Dataset content
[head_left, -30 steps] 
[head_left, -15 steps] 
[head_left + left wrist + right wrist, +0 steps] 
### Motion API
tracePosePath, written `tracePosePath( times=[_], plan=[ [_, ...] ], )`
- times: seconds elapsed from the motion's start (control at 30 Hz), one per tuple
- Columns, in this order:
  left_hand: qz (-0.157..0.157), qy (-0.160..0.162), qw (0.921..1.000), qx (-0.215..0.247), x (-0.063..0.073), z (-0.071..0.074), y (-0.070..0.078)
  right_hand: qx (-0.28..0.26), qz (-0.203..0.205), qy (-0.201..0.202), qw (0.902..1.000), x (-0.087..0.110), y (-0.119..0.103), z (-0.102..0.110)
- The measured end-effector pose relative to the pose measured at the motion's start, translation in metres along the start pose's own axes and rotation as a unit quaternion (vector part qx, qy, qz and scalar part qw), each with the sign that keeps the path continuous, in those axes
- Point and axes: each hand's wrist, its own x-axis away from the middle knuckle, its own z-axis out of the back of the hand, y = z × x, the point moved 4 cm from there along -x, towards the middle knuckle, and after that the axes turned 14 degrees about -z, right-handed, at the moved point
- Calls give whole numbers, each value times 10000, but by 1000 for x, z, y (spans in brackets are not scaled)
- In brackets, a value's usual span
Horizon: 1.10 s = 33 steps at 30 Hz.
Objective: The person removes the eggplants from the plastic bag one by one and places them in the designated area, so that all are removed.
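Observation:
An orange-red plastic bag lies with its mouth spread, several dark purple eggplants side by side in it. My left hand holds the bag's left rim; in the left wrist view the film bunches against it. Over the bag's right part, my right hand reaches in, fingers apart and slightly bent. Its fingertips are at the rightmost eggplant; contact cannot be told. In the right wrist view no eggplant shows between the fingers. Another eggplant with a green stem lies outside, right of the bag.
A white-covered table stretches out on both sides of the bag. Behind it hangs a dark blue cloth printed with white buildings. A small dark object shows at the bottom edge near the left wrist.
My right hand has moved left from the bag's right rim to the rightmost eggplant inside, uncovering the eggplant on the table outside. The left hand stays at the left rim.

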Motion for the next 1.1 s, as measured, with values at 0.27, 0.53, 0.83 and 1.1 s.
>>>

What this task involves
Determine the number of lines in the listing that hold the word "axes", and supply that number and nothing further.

Completed task
2